WHAT TO WORK ON:
Output, verbatim and without pictures, the lines from the first line of the listing through the line containing "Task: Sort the".

PROVIDED DATA:
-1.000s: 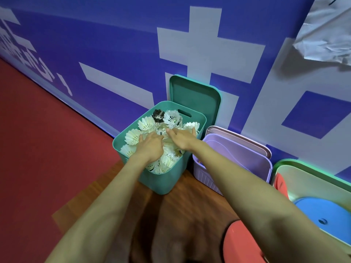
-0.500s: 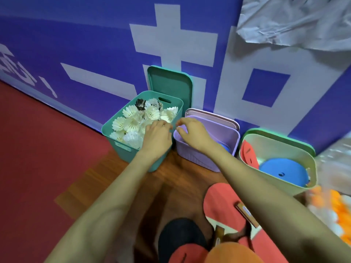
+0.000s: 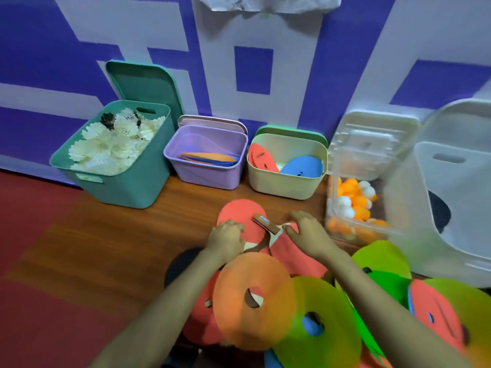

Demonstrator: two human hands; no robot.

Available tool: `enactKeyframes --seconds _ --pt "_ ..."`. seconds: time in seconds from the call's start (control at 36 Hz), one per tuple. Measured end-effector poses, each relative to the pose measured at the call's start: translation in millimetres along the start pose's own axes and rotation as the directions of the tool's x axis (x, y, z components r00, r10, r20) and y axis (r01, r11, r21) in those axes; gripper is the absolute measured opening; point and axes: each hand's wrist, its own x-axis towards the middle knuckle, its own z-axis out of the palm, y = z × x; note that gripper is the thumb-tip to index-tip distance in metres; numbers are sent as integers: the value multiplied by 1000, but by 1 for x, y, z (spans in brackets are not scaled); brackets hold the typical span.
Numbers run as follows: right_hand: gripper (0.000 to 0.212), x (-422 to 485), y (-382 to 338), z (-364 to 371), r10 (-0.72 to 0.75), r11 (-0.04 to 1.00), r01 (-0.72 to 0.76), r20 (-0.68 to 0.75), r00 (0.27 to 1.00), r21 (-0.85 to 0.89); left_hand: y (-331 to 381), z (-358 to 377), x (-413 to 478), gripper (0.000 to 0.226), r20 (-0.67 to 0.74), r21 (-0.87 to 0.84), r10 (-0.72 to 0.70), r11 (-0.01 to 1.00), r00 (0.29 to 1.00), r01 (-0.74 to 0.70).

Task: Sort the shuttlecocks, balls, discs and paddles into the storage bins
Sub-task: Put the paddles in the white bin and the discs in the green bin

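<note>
A teal bin heaped with shuttlecocks stands by the wall, left of the other bins. Nearer, red paddles lie on the wooden floor. The left hand and right hand lie on them with fingers curled; blur hides whether they grip.

The teal rectangular plastic bin and the lilac rectangular plastic bin look smooth and slightly shiny. The orange round disc looks matt, like foam, and the brown wooden floor shows grain with a light gloss.
</note>
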Motion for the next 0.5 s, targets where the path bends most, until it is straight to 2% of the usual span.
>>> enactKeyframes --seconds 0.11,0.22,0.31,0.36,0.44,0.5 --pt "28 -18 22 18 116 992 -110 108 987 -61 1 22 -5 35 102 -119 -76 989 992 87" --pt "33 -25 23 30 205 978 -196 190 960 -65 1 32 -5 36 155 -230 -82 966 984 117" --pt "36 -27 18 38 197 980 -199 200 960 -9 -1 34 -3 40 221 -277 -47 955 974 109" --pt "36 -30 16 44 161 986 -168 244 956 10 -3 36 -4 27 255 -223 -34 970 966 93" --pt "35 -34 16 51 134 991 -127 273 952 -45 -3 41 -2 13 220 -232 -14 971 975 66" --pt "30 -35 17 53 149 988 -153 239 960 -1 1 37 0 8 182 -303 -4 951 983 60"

TASK RESULT:
-1.000s: 
-0.500s: 
+0.000s: 

Demonstrator: two human hands; no robot.

Available tool: `enactKeyframes --seconds _ --pt "_ ..."`. seconds: time in seconds from the call's start (control at 36 Hz), one per tuple. Measured end-effector poses, each relative to the pose measured at the call's start: translation in millimetres along the start pose's own axes and rotation as the directions of the tool's x axis (x, y, z components r00, r10, r20) and y axis (r01, r11, r21) in those axes; gripper is the absolute measured opening; point and axes: each hand's wrist, its own x-axis towards the middle knuckle, its own z-axis out of the palm, y = z × x; note that gripper is the thumb-tip to index-tip distance in metres; numbers are sent as integers: the value multiplied by 1000, but by 1 for x, y, z (spans in brackets are not scaled); brackets hold the typical span.
Numbers run as follows: right_hand: gripper (0.000 to 0.212), x (-422 to 485), y (-382 to 338), z (-364 to 371), r10 (-0.72 to 0.75), r11 (-0.04 to 1.00), r01 (-0.72 to 0.76), r20 (-0.68 to 0.75), r00 (0.27 to 1.00), r21 (-0.85 to 0.89); left_hand: y (-331 to 381), z (-358 to 377), x (-413 to 478), gripper (0.000 to 0.226), r20 (-0.67 to 0.74), r21 (-0.87 to 0.84), r10 (-0.72 to 0.70), r11 (-0.01 to 1.00), r00 (0.29 to 1.00), r01 (-0.74 to 0.70).

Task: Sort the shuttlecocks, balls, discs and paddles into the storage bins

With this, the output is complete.